If you had to pick three qualities that are most important to develop, which three would you say matter most?
First of all, the ability to rad and navigate my way through a library opened up the world to me. My mom took us to the library religiously and allowed me to explore any topic that caught my eye. Being allowed to feed my mind and curiosity in this way has been a kind of inoculation against the hatred and abuse I have faced in my life. Secondly, I have to honor the skills I learned through Cognitive Behavioral Therapy for allowing me to change the patterns of thinking and emotional cycles that would hold me back when my Bipolar symptoms are allowed to go unchecked. Learning to question what and why I’m feeling a certain way and developing new routines based on those answers has allowed me to thrive in ways I never thought possible. Last year I flew on a plane by myself, something I thought my panic attacks and other bipolar symptoms would never allow me to do. I used art and mindfulness and breathing techniques to get me through the high stress flights to Pennsylvania without breaking down and becoming a threat to myself thanks to my bipolar disorder.
This brings me to mindfulness. Learning to stop, slow down and observe my present situation has helped me in my grooming business, spiritual journey, as well as just getting me through a high stress trip to the grocery store. Mindfulness allowed me to observe my grooming clients in a different way than I had been taught and made clear to me the difference between a fear reaction, defensive response, and true aggression. That realization gave birth to my style of dog grooming that is now my full time job. I definitely recommend to anyone on any journey learning to incorporate mindfulness in their own way.

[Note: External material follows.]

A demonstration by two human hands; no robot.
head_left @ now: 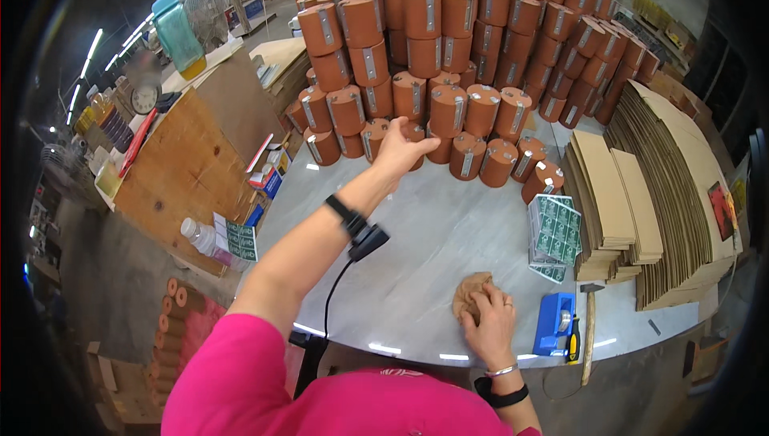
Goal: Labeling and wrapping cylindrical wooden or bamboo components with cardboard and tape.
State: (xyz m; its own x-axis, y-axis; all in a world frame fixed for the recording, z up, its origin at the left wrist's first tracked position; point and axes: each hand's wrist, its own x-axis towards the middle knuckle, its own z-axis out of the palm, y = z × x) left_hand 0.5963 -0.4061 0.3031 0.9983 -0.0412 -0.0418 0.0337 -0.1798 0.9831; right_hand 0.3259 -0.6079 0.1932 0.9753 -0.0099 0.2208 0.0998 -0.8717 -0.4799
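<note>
My left hand [402, 151] is stretched forward to the front row of the stacked reddish-brown cylinders [468, 155]. Its thumb and forefinger are spread apart in front of one cylinder, which the hand partly covers; whether they touch it I cannot tell. Each cylinder has a grey metal strip down its side, and several show small metal bits on top. Near the table's front edge, my right hand [490, 320] presses its bent fingers on a crumpled brown cloth [467, 295] lying on the grey tabletop [384, 276].
Right of the cloth are green-and-white printed sheets [554, 232], a blue tape dispenser [551, 325], a yellow-black screwdriver [573, 340] and a hammer [589, 332]. Flat cardboard [601, 187] is stacked at the right. A wooden board [180, 179] and white bottle [199, 234] stand left.
</note>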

What do you do when you feel overwhelmed? Any advice or strategies?
I love this question because I am the Hulk of being overwhelmed. I’m highly sensitive and am usually over stimulated in some way when outside of my comfort zone, which is pretty much always. For me, its about planning. adapting, distraction, acceptance, and self-soothing. I know I get overwhelmed by sights, sounds, stimulation, and stress. Knowing my stressors and what eases them took years of observation and reflection and journaling helped me process these things. Once I knew what to address, I could do so. Talking to strangers would give me so much anxiety my throat would close up, so when I decided to start volunteering I chose a job where I had a simple script and knew the amount of people would be less overwhelming than later in the day once the event was running. That first volunteer job with the Unity Fest was to help vendors unload and set up- between the physical activity to help me focus and the prepared script to introduce myself to the people I would see all day long at the event. I gave myself safe spaces in their booths by getting to know them while helping them set up. When it’s all too much, I use mindfulness mediations to slow down and break the anxiety cycle being overwhelmed can trigger.